**DATASET ENTRIES**
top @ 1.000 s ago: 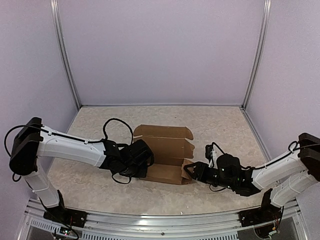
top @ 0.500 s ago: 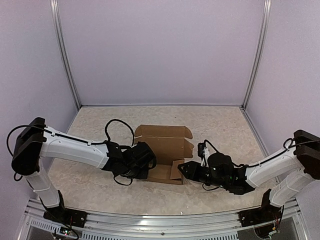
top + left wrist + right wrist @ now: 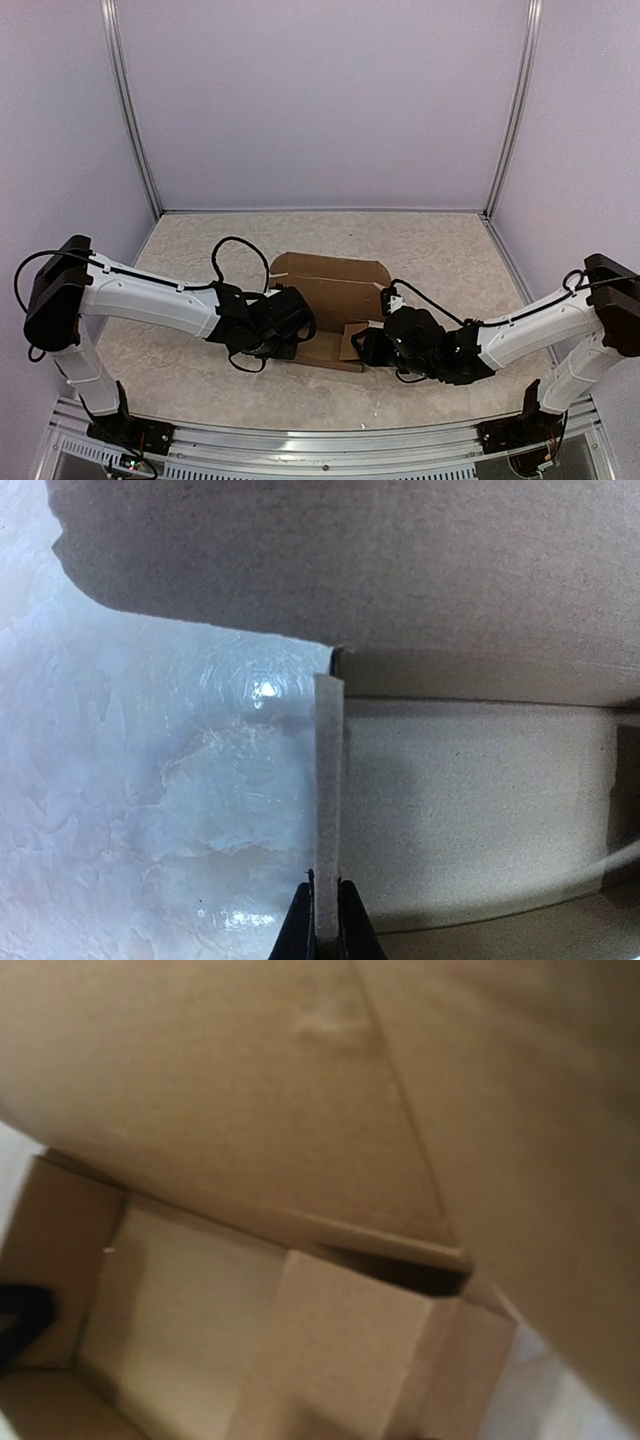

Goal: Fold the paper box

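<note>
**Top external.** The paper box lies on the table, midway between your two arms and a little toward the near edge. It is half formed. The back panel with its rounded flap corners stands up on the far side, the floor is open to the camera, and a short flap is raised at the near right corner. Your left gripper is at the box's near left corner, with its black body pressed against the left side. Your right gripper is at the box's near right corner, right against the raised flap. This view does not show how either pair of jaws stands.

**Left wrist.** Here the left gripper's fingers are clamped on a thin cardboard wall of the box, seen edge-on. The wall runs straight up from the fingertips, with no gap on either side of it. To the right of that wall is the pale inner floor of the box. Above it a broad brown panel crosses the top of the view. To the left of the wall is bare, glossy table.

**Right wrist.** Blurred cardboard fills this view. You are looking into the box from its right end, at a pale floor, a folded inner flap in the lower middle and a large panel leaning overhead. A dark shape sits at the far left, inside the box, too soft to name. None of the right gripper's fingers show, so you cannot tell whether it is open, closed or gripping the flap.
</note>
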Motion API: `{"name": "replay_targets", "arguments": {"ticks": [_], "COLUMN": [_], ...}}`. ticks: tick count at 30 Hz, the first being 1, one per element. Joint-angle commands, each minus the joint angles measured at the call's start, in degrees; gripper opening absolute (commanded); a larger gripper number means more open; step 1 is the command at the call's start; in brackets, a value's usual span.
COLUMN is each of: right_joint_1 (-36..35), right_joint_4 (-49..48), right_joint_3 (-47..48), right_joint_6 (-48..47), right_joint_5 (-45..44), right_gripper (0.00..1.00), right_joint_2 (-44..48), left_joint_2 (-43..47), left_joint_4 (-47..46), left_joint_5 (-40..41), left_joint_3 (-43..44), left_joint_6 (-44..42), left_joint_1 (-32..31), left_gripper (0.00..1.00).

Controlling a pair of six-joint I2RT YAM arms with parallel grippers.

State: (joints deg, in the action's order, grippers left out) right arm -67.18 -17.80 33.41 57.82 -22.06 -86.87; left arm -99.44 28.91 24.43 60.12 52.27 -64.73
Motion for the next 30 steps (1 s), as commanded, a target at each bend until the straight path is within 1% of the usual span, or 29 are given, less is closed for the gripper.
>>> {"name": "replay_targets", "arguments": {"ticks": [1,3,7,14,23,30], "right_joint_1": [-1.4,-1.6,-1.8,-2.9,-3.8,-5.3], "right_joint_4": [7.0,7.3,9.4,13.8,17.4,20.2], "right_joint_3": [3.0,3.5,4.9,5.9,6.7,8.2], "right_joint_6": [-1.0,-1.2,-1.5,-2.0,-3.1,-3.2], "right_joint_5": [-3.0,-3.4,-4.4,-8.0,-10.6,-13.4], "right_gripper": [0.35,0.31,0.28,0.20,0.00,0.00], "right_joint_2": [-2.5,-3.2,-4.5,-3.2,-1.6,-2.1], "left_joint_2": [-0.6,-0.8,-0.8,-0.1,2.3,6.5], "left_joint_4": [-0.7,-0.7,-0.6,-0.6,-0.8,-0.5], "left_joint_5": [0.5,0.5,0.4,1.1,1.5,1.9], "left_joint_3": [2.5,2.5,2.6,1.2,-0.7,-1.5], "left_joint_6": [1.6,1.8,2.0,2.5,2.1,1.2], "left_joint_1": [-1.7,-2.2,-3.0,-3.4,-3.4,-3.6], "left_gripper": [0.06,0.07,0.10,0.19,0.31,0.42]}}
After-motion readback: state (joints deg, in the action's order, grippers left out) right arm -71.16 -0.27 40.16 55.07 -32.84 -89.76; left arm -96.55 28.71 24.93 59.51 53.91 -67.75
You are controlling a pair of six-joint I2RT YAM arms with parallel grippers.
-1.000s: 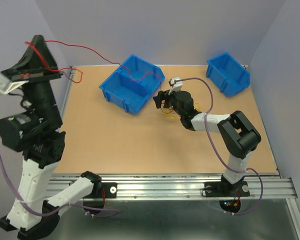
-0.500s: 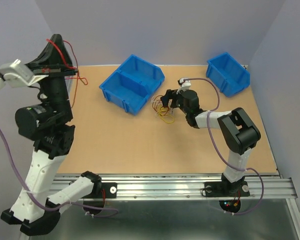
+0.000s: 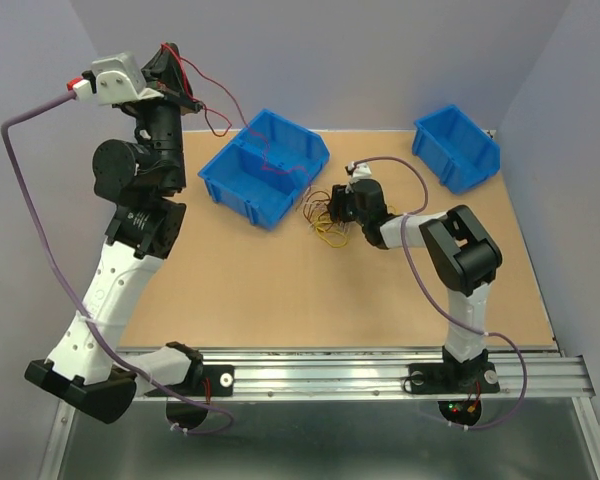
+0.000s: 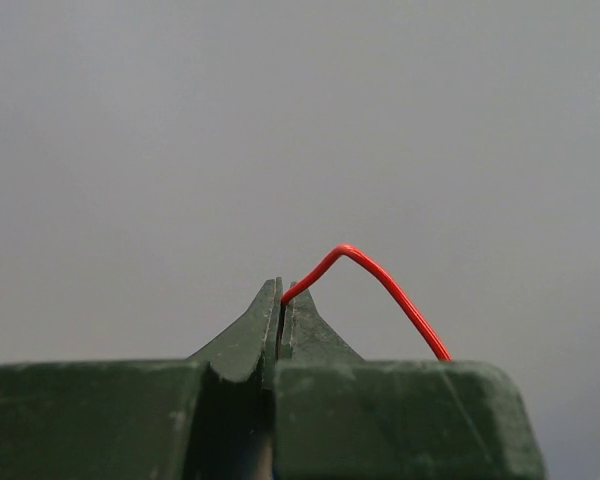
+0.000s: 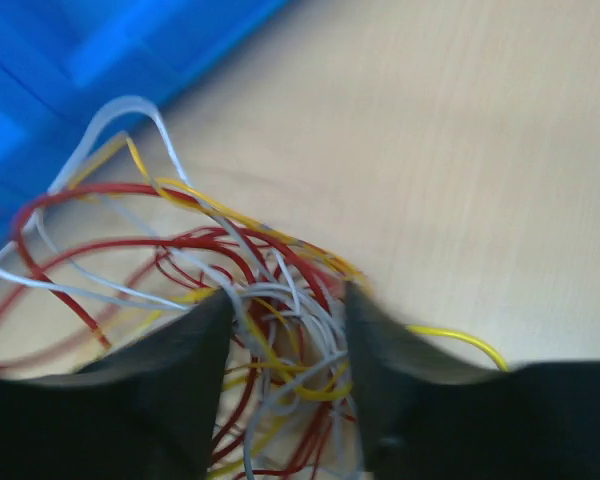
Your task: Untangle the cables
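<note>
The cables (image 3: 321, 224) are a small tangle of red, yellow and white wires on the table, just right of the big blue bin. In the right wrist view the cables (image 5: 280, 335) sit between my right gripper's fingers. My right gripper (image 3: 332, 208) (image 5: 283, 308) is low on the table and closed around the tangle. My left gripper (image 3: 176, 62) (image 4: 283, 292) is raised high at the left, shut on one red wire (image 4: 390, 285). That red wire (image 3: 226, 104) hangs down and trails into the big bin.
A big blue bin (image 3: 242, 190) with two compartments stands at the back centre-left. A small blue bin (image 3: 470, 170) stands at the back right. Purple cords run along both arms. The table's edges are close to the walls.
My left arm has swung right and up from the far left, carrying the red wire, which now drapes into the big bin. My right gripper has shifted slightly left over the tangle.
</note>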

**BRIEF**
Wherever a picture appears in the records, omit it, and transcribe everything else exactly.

**YOUR RESPONSE**
top @ 1.000 s ago: 
top @ 0.500 s ago: 
top + left wrist + right wrist @ now: 

Goal: Fold the paper box

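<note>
**Top external.** The paper box lies on the table, midway between your two arms and a little toward the near edge. It is half formed. The back panel with its rounded flap corners stands up on the far side, the floor is open to the camera, and a short flap is raised at the near right corner. Your left gripper is at the box's near left corner, with its black body pressed against the left side. Your right gripper is at the box's near right corner, right against the raised flap. This view does not show how either pair of jaws stands.

**Left wrist.** Here the left gripper's fingers are clamped on a thin cardboard wall of the box, seen edge-on. The wall runs straight up from the fingertips, with no gap on either side of it. To the right of that wall is the pale inner floor of the box. Above it a broad brown panel crosses the top of the view. To the left of the wall is bare, glossy table.

**Right wrist.** Blurred cardboard fills this view. You are looking into the box from its right end, at a pale floor, a folded inner flap in the lower middle and a large panel leaning overhead. A dark shape sits at the far left, inside the box, too soft to name. None of the right gripper's fingers show, so you cannot tell whether it is open, closed or gripping the flap.
</note>
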Motion API: `{"name": "replay_targets", "arguments": {"ticks": [_], "COLUMN": [_], ...}}`. ticks: tick count at 30 Hz, the first being 1, one per element. Joint-angle commands, each minus the joint angles measured at the call's start, in degrees; gripper opening absolute (commanded); a larger gripper number means more open; step 1 is the command at the call's start; in brackets, a value's usual span.
COLUMN is each of: right_joint_1 (-36..35), right_joint_4 (-49..48), right_joint_3 (-47..48), right_joint_6 (-48..47), right_joint_5 (-45..44), right_gripper (0.00..1.00), right_joint_2 (-44..48), left_joint_2 (-43..47), left_joint_4 (-47..46), left_joint_5 (-40..41), left_joint_3 (-43..44), left_joint_6 (-44..42), left_joint_1 (-32..31), left_gripper (0.00..1.00).

Controlling a pair of six-joint I2RT YAM arms with parallel grippers.

State: (joints deg, in the action's order, grippers left out) right arm -67.18 -17.80 33.41 57.82 -22.06 -86.87; left arm -99.44 28.91 24.43 60.12 52.27 -64.73
Motion for the next 30 steps (1 s), as commanded, a target at each bend until the straight path is within 1% of the usual span, or 29 are given, less is closed for the gripper.
>>> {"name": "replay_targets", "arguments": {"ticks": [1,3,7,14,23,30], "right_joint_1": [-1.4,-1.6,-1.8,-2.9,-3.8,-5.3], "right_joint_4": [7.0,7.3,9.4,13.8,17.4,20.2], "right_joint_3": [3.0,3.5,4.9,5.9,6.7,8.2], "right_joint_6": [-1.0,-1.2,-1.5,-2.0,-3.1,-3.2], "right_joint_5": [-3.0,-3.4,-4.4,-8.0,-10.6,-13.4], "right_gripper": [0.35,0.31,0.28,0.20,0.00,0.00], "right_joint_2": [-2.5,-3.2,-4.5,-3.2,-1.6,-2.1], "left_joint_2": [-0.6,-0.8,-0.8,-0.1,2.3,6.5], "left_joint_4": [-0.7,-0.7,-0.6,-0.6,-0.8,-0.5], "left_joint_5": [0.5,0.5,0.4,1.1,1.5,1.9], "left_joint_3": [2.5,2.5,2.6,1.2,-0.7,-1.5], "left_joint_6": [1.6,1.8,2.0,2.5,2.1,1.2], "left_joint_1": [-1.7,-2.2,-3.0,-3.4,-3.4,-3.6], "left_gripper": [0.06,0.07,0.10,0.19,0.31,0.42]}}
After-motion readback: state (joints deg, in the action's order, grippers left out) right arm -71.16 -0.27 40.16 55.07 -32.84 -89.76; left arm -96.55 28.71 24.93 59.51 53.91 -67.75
You are controlling a pair of six-joint I2RT YAM arms with parallel grippers.
-1.000s: 
-0.500s: 
+0.000s: 
+0.000s: 
+0.000s: 
Your task: Untangle the cables
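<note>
The cables (image 3: 321, 224) are a small tangle of red, yellow and white wires on the table, just right of the big blue bin. In the right wrist view the cables (image 5: 280, 335) sit between my right gripper's fingers. My right gripper (image 3: 332, 208) (image 5: 283, 308) is low on the table and closed around the tangle. My left gripper (image 3: 176, 62) (image 4: 283, 292) is raised high at the left, shut on one red wire (image 4: 390, 285). That red wire (image 3: 226, 104) hangs down and trails into the big bin.
A big blue bin (image 3: 242, 190) with two compartments stands at the back centre-left. A small blue bin (image 3: 470, 170) stands at the back right. Purple cords run along both arms. The table's edges are close to the walls.
My left arm has swung right and up from the far left, carrying the red wire, which now drapes into the big bin. My right gripper has shifted slightly left over the tangle.
</note>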

Work on this exercise has concluded.